ASSIGNMENT:
Only a number is expected: how many lines in the entries that follow contain the word "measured"?

[EXTRACTED MATERIAL Boundary: Start]

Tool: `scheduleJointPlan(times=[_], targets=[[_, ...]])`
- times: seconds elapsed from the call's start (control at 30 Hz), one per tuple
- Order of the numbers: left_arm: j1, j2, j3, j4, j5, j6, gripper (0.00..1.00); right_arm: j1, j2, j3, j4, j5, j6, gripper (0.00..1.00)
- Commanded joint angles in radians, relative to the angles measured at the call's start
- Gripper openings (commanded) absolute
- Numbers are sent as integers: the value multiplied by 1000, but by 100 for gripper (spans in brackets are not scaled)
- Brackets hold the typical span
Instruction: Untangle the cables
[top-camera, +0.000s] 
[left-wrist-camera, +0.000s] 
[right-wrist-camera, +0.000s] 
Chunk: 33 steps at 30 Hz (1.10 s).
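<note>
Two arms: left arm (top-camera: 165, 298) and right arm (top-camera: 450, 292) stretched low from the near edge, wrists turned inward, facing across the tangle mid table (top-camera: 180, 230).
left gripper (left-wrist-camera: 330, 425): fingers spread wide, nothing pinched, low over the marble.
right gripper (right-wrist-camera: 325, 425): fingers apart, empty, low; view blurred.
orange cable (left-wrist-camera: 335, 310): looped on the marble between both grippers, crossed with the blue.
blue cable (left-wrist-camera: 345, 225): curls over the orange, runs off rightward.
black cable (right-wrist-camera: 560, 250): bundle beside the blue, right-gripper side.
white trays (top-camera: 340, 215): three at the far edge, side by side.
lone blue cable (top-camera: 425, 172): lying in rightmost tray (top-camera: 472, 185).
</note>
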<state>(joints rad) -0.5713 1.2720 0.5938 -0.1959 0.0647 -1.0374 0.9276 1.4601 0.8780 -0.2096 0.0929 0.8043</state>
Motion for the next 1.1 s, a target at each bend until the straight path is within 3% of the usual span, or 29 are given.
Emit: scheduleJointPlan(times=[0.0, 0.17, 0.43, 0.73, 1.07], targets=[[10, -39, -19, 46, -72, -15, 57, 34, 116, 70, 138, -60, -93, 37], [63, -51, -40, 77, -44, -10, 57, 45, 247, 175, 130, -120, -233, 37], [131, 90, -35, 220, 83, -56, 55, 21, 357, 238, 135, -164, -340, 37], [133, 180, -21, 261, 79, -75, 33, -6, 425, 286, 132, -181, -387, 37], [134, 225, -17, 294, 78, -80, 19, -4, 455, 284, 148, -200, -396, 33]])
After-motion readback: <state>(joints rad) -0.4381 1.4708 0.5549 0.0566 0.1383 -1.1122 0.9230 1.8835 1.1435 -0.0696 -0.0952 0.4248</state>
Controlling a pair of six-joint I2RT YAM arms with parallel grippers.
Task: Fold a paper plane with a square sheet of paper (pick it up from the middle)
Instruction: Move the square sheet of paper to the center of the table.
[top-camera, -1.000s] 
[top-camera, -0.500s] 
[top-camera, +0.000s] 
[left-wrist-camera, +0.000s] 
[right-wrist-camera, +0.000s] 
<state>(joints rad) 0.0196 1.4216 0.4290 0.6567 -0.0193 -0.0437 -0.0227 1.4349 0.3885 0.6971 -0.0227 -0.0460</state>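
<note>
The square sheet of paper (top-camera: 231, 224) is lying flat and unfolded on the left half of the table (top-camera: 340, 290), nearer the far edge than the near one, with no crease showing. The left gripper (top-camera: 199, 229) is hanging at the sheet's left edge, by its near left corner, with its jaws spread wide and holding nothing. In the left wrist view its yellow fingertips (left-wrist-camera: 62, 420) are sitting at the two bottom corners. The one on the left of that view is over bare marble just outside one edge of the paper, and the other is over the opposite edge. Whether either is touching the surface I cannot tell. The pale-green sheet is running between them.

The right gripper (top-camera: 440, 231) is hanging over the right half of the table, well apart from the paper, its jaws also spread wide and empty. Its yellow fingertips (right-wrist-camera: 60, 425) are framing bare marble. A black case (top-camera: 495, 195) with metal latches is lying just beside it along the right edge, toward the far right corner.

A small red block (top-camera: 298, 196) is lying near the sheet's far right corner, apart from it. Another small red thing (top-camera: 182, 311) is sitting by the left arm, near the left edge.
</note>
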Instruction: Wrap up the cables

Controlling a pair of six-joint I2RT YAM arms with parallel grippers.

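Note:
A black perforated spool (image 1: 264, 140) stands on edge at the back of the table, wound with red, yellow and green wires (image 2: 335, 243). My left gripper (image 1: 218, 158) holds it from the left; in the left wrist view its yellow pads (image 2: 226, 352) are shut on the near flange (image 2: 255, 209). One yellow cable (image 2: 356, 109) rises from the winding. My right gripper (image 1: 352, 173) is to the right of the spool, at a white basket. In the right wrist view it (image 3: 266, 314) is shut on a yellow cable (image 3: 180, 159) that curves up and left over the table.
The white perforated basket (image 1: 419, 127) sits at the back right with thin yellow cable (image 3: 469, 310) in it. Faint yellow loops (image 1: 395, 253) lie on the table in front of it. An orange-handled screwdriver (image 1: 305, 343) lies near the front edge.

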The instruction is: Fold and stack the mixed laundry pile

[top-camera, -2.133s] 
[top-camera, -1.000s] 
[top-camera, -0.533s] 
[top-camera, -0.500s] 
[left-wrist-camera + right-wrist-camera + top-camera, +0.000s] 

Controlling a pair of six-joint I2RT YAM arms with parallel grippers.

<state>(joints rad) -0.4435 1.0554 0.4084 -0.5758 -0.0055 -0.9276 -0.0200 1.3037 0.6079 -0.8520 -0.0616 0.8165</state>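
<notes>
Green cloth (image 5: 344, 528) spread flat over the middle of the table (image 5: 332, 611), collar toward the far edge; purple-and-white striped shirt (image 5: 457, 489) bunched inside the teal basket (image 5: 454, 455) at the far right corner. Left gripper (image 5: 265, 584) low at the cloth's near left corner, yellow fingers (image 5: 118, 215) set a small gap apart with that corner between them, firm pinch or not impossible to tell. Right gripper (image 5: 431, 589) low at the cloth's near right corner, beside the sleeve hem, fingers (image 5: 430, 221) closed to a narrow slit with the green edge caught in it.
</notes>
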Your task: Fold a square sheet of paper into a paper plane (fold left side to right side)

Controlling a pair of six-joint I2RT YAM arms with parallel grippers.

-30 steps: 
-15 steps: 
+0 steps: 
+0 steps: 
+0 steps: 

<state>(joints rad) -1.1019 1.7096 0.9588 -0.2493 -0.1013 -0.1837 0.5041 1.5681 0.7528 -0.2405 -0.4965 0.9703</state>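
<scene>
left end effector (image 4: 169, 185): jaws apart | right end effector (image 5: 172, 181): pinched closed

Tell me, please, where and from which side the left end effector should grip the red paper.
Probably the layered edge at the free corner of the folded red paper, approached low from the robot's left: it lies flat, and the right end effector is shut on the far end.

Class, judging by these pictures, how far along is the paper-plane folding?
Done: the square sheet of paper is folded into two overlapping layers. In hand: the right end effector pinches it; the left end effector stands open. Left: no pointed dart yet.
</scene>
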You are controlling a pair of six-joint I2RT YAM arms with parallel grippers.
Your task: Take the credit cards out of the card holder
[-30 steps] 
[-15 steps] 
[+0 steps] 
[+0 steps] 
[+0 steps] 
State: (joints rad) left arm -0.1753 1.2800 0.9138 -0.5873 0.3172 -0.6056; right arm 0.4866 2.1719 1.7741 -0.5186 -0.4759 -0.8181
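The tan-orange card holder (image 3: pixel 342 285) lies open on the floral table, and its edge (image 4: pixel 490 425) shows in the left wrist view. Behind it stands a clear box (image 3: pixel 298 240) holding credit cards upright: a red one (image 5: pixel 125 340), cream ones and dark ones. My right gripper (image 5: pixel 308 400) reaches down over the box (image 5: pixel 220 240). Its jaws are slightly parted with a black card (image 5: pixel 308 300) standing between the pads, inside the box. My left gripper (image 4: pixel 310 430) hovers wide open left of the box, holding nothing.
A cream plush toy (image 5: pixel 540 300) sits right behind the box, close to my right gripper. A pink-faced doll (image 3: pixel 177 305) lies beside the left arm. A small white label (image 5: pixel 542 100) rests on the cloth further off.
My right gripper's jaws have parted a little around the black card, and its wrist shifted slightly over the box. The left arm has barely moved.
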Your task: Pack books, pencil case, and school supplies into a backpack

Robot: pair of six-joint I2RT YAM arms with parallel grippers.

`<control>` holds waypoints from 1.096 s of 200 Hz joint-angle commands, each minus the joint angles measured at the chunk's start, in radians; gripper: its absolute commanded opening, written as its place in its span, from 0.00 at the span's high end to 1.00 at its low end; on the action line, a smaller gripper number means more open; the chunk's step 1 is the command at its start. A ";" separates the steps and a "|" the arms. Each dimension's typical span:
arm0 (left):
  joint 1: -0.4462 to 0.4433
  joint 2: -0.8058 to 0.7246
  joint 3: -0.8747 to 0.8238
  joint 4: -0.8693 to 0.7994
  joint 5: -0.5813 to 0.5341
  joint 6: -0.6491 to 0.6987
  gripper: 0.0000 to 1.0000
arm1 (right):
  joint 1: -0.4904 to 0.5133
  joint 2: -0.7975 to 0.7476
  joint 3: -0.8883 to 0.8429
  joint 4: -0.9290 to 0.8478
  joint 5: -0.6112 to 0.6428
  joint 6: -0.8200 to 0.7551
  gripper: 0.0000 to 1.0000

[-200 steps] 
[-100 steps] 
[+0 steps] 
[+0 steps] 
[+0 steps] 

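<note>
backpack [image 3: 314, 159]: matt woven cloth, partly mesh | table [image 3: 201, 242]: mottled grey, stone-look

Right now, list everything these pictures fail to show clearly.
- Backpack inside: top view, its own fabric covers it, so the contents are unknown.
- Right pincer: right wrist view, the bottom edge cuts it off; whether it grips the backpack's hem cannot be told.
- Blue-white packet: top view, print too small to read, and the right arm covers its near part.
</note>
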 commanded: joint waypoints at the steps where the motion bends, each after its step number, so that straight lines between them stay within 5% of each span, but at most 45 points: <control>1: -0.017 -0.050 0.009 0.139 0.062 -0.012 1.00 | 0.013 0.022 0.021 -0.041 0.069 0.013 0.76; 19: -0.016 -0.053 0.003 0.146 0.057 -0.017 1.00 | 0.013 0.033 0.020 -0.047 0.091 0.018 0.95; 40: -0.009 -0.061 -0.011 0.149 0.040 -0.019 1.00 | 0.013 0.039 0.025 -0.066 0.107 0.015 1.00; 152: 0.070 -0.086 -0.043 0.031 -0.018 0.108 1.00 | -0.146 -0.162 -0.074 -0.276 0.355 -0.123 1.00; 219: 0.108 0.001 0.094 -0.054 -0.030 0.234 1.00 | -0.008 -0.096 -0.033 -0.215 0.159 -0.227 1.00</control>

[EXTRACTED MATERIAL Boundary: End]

RESULT:
2